Botanical Art at La Falaise Art Centre

03/21/2022

From March 27th to May 29th 2022, La Falaise Art Centre in Cotignac brings together six contemporary artists whose works are inspired by the natural world and the beauty of plants. These paintings, sculptures and ceramics are filled with admiration and celebration for the essential beauty of nature, ever reminding us of the need to protect the planet for future generations.

Artists have long sought to record the beauty of nature through their works – even in ancient Rome, where frescoes enamelled with plants and flowers adorned the walls of wealthy homes. From the Middle Ages to the 17th century, this artistic expression and its symbolism allowed painters to enrich the meaning of their paintings. Beyond the 17th century, artists composed still lifes with bouquets of flowers and their sought-after aesthetics. It was not until the Renaissance that botanical art was born, thanks to their scientific studies on the plant world. The first herbariums were created at this time: the plants were collected, dried and pasted on a sheet of paper. The development of botanical drawing, engravings and lithography proved popular and therefore accelerated the growth of a genre that collectors seized upon and which has since inspired many artists around the world.

Botanic'Art : an exhibition, March 27th to May 29th

For this third edition of Botanic’Art, La Falaise Art Centre invites its patrons to discover or rediscover artists who each have a connection between earth and art, an insatiable urge to explore nature’s hidden worlds, and above all, an inner force to express this artistically.

CHAN GAUTH’s ceramic sculptures are designed as sanctuaries for insects. These ceramics are an ode to “Pachamama”, Mother Earth in great suffering.

MARINETTE CUECO crafts her work from salvaged minerals and plants, thus observing a particular natural beauty suspended within space and time. Her latest installation work with slate takes after her last exhibition at LAAC Dunkerque

The power of DOMINIQUE ROUSSERIE’s paintings, which explore the space between botany and ethnology, encourages the observer to appreciate nature from the sacred to the sublime.

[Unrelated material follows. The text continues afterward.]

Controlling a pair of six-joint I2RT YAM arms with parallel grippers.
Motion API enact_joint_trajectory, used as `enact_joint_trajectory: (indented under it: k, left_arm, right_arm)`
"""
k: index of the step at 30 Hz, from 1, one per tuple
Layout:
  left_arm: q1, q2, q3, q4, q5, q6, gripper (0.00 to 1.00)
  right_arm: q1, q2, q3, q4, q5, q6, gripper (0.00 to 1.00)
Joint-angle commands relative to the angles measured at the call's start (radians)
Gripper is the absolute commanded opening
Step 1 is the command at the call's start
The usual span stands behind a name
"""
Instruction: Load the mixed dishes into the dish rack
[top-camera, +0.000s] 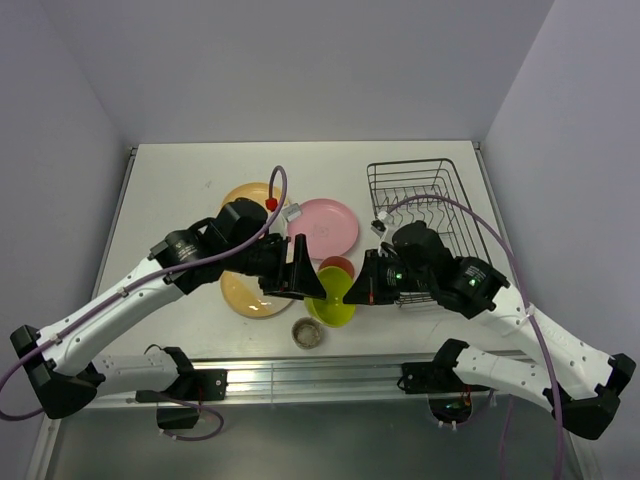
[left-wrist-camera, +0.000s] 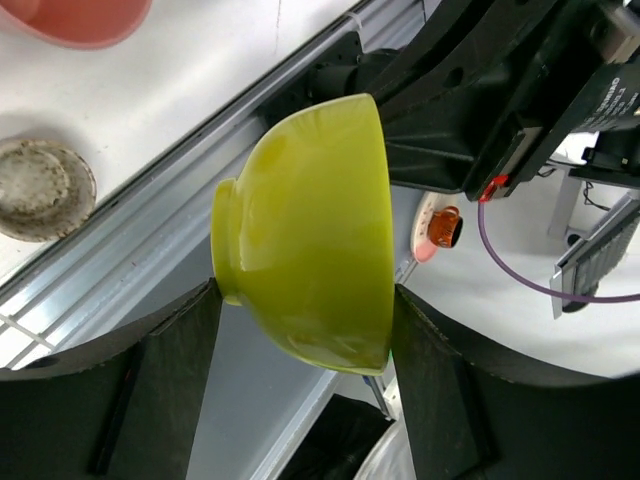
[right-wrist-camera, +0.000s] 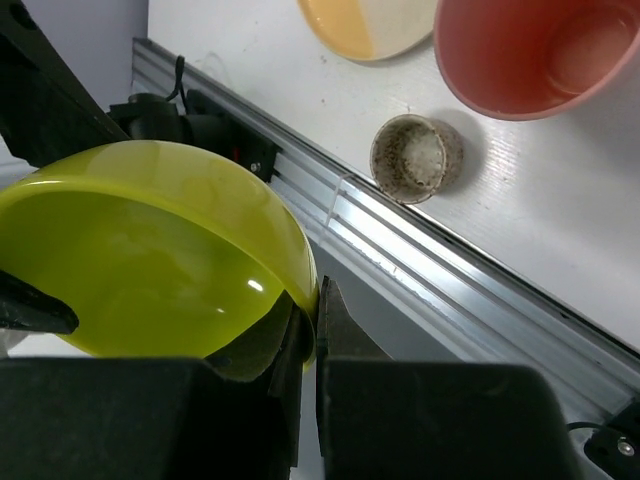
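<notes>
Overhead view of a white counter with two robot arms meeting at its near edge. Between them, lifted off the counter and tipped on its side, is the lime-green bowl.

The right gripper has its jaws closed in a pinch on the bowl's rim, one finger inside and one outside. The left gripper has its jaws spread wide around the bowl, one pad at the foot and the other at the rim. Both appear to touch, but whether they press cannot be told.

The dark wire dish rack stands at the far right, and no dish shows in the part of it that is visible. On the counter lie the pink plate, the orange plate, the cream-and-yellow plate, the pink cup and the small speckled grey bowl.

This looks like a hand-over of the bowl between the arms. Since the rack is on the right arm's side, the next move likely calls for one firm grip, the other jaws letting go cleanly, then carrying the bowl to the rack and standing it between the dividers.
</notes>
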Motion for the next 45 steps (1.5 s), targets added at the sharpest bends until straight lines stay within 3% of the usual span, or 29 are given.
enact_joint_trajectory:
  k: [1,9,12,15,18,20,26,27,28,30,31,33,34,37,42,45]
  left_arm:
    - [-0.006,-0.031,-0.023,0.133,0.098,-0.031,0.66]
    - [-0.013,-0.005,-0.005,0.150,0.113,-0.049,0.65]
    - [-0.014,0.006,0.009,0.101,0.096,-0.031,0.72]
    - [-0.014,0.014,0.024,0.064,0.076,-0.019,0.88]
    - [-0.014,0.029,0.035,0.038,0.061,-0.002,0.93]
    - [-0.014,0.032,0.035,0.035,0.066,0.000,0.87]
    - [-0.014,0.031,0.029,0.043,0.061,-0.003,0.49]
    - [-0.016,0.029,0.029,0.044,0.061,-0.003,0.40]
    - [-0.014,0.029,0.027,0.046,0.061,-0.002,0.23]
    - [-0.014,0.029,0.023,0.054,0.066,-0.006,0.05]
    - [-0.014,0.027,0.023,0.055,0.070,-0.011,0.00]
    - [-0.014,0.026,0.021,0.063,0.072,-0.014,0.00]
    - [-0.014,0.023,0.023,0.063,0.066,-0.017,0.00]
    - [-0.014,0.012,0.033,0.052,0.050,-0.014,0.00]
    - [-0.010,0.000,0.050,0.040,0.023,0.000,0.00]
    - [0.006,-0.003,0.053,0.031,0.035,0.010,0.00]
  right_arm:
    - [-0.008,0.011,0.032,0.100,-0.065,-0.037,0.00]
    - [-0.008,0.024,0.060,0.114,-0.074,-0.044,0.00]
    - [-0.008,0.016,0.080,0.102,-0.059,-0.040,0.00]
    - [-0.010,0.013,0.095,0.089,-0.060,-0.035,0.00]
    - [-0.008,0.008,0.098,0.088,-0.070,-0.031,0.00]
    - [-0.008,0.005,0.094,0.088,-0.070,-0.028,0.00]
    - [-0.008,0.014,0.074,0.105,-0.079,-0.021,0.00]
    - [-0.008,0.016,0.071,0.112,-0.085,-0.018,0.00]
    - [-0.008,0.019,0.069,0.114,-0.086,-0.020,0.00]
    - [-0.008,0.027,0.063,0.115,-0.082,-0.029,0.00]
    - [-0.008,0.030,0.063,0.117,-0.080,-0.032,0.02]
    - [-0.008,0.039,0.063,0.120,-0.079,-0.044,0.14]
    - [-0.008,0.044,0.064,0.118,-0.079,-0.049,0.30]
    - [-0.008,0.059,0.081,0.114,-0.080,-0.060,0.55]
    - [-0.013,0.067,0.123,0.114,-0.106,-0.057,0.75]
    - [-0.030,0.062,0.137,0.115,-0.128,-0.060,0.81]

Using the form of hyperrealism, NADIA SCHMIDT’s large-scale paintings draw the observer’s gaze into the depths of a complex botanical entanglement. More broadly, her work is a cry of alarm for the fragility of nature as it faces the damage of human development.

SOLANGE TRIGER’s series of “Jungles” brutally reminds the observer of the terrible ecological disasters happening with our forests around the world, and the urgent and destructive consequences of fires and deforestation all over the planet.

The glory of wood and its variable nature is the rich basis of the impressive and poetical sculptures of NICOLAS VALABRÈGUE. He delves into the depths of his matter, literally and figuratively, and in such a way he crafts each felled trunk or each fallen branch into a new work that can re enter the eternal cycle of natural life.

The Art Center La Falaise welcomes you at 5 cours Gambetta in Cotignac, on Tuesdays, Wednesdays, Fridays and weekends, from 11am to 12:30pm and 2:30pm to 6pm.